Pelo contrário, durante o período do Governo Bolsonaro assistimos a ampliação e fortalecimento desta agenda no ordenamento jurídico do País, por meio de aprovação de leis nesse sentido com apoio da então bancada governista e a adoção voluntária pelo então governo de tópicos desta agenda, principalmente nos programas assistenciais estatais.

O fato é que as pautas identitárias da esquerda tornaram-se excelentes pretextos ou molas propulsoras para o modus operandi de fazer política do bolsonarismo.

Um modus operandi que consiste no denuncismo permanente, sem qualquer consequência concreta no âmbito institucional, uma vez que estas denúncias focam sempre na exploração da “incoerência” da esquerda, e na criação de media happenings que gerem engajamento, que por sua vez se traduzem em ganhos eleitorais futuros para seus protagonistas.

Esta mentalidade e este modus operandi de fazer política inaugurado pelo bolsonarismo prioriza não a entrega de resultados, que neste caso seriam alterações necessárias no quadro institucional e no ordenamento jurídico que viessem a obstaculizar a agenda identitária, mas sim a denúncia permanente desta agenda, como se o enfrentamento a ela estivesse na esfera da opinião pública majoritária da sociedade.

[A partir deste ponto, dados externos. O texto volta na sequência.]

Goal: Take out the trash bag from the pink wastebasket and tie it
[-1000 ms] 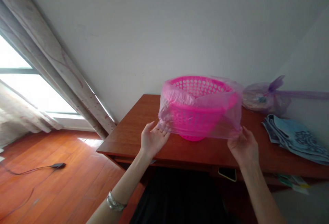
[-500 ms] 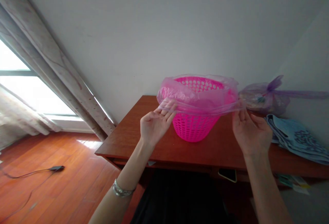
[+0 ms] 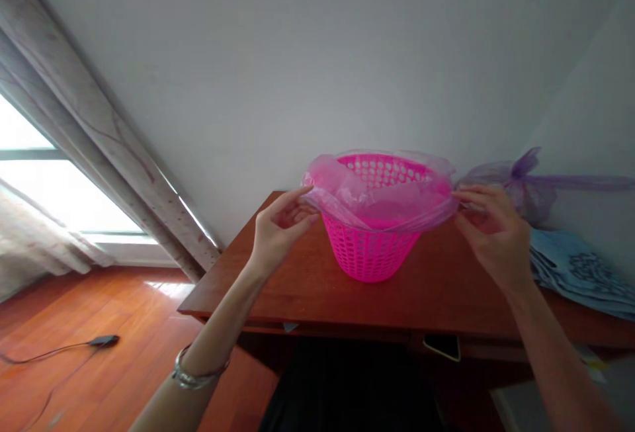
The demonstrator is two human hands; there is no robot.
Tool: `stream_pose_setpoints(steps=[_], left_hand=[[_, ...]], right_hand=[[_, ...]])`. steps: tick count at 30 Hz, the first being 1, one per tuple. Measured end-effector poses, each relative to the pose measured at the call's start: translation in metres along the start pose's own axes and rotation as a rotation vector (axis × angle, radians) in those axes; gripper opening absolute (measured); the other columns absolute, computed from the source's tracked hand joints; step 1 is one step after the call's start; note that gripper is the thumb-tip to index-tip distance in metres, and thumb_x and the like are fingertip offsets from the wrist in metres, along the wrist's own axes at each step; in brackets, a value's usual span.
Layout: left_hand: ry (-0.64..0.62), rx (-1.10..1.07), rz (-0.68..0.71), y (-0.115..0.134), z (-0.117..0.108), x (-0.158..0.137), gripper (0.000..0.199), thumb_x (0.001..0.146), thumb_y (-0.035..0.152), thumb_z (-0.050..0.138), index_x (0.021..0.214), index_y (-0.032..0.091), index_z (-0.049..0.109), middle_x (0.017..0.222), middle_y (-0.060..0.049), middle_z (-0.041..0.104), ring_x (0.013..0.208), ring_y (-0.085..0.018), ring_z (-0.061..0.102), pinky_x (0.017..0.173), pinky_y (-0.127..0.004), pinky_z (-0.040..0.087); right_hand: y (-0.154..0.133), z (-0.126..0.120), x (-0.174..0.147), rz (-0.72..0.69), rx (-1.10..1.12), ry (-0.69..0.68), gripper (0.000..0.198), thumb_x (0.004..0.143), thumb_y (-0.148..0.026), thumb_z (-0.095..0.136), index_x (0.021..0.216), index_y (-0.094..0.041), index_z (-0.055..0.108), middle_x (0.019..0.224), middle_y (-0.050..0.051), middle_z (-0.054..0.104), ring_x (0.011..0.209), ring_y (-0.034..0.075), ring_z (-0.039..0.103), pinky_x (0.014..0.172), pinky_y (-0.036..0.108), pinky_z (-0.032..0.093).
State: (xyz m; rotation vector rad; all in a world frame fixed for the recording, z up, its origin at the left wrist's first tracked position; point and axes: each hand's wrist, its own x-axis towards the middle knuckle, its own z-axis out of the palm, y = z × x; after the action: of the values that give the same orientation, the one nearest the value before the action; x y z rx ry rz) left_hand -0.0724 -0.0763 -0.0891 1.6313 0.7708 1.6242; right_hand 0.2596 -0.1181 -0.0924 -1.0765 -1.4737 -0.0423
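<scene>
A bright pink perforated plastic basket (image 3: 374,253) stands upright on the wooden desk. Over its rim lies a thin, see-through purple plastic bag (image 3: 397,204), its edge folded down outside the front. At the left of the rim, my left hand (image 3: 278,230) has its thumb and fingers closed on the bag's edge. My right hand (image 3: 496,230) pinches the same edge at the right of the rim. Through the bag's mouth the holes of the basket's back wall show. The basket's bottom inside is hidden.
A knotted purple plastic bag (image 3: 528,187) with things in it lies at the back right of the desk (image 3: 307,293). Folded blue cloth (image 3: 580,266) is at the right. Below the desk's front edge shows a phone (image 3: 441,346). A cable with a black adapter (image 3: 104,341) lies on the floor.
My hands have turned from palms up with fingers beneath the bag's edge to pinching it at both sides. The bag's front edge now sits closer against the basket.
</scene>
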Motion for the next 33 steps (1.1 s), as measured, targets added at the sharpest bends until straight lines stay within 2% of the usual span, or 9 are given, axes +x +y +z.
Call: stream_pose_setpoints(steps=[2,4,8,12,16,21,24,27,33], left_hand=[[0.012,0.188,0.117,-0.001,-0.003,0.003,0.033,0.073,0.018,0.075,0.106,0.02,0.072,0.102,-0.006,0.072,0.091,-0.018,0.067,0.088,-0.033,0.054],[0.03,0.329,0.238,-0.001,-0.005,0.01,0.018,0.077,0.018,0.073,0.095,0.021,0.075,0.095,-0.005,0.072,0.088,-0.017,0.065,0.086,-0.033,0.053],[-0.018,0.34,0.363,0.007,-0.006,0.036,0.004,0.076,0.02,0.073,0.079,0.022,0.076,0.085,-0.004,0.068,0.083,-0.016,0.062,0.079,-0.032,0.051],[-0.262,0.192,0.263,0.017,-0.013,0.062,0.007,0.072,0.025,0.077,0.072,0.019,0.074,0.087,-0.007,0.064,0.085,-0.019,0.059,0.077,-0.034,0.049],[-0.507,0.114,0.176,0.016,-0.031,0.074,0.008,0.073,0.025,0.077,0.07,0.019,0.073,0.087,-0.007,0.06,0.084,-0.019,0.056,0.075,-0.034,0.047],[-0.627,0.072,0.128,0.007,-0.048,0.076,0.008,0.072,0.025,0.077,0.068,0.02,0.071,0.095,-0.008,0.058,0.091,-0.021,0.054,0.08,-0.035,0.045],[-0.622,-0.027,0.055,0.007,-0.046,0.077,0.01,0.069,0.025,0.076,0.065,0.019,0.069,0.091,-0.008,0.059,0.086,-0.02,0.054,0.076,-0.033,0.046],[-0.544,-0.166,-0.045,0.011,-0.037,0.084,0.01,0.068,0.023,0.072,0.063,0.017,0.065,0.079,-0.007,0.058,0.076,-0.018,0.054,0.069,-0.031,0.047],[-0.379,-0.227,-0.364,-0.001,-0.024,0.134,0.017,0.074,0.019,0.064,0.059,0.014,0.057,0.056,0.001,0.047,0.05,-0.009,0.045,0.046,-0.021,0.037]], right_hand=[[-0.004,-0.003,0.002,-0.102,-0.151,-0.03,0.017,0.082,-0.021,0.065,0.097,-0.027,0.072,0.112,0.005,0.061,0.107,0.022,0.057,0.095,0.044,0.048],[-0.006,-0.004,0.006,-0.147,-0.181,-0.03,0.013,0.084,-0.022,0.064,0.093,-0.027,0.072,0.11,0.005,0.062,0.105,0.022,0.058,0.096,0.044,0.047],[-0.007,-0.006,0.021,-0.175,-0.099,-0.101,0.013,0.085,-0.021,0.062,0.094,-0.027,0.07,0.105,0.002,0.067,0.102,0.021,0.061,0.096,0.043,0.047],[-0.005,-0.01,0.039,-0.236,-0.019,-0.263,0.011,0.085,-0.021,0.061,0.091,-0.027,0.07,0.095,0.001,0.07,0.096,0.02,0.064,0.092,0.039,0.049],[-0.003,-0.019,0.046,-0.287,0.051,-0.417,0.01,0.084,-0.023,0.064,0.09,-0.026,0.071,0.096,0.001,0.07,0.096,0.019,0.065,0.092,0.036,0.05],[-0.002,-0.024,0.039,-0.257,0.105,-0.451,0.013,0.084,-0.023,0.065,0.093,-0.028,0.072,0.101,0.001,0.068,0.1,0.019,0.063,0.092,0.035,0.048],[-0.002,-0.022,0.037,-0.178,0.108,-0.38,0.008,0.083,-0.026,0.067,0.089,-0.028,0.071,0.096,-0.001,0.069,0.094,0.017,0.064,0.092,0.034,0.048],[0.0,-0.017,0.042,-0.003,0.12,-0.275,0.006,0.081,-0.032,0.069,0.083,-0.027,0.072,0.087,-0.001,0.069,0.085,0.016,0.063,0.085,0.031,0.049],[0.035,0.003,0.079,0.373,0.332,-0.255,0.013,0.072,-0.037,0.074,0.079,-0.025,0.073,0.077,-0.001,0.066,0.067,0.012,0.056,0.061,0.025,0.046]])
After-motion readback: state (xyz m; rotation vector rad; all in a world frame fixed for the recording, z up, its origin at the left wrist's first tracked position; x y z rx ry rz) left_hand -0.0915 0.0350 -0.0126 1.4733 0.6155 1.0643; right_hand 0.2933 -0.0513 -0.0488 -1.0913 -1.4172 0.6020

Este modus operandi bolsonarista de fazer política tem um pouco de sua origem na direita trumpista norte-americana, cujos métodos mostraram-se eficientes para campanhas eleitorais, mas não como estratégias de ação de governo ou atuação parlamentar.

Sem uma mudança de mentalidade que leve ao abandono deste modus operandi, a direita brasileira hegemonizada pelo bolsonarismo dificilmente conseguirá alterar a realidade política e institucional de prevalença e avanço constante da agenda identitária da esquerda.

No entanto, resta saber se existe de fato interesse em abandonar este modus operandi, uma vez que ele tem se mostrado muito útil em termos de ganhos eleitorais e de visibilidade para o político que o adota, ainda que esteja sendo totalmente ineficaz para a ação política no que diz respeito a entrega de resultados.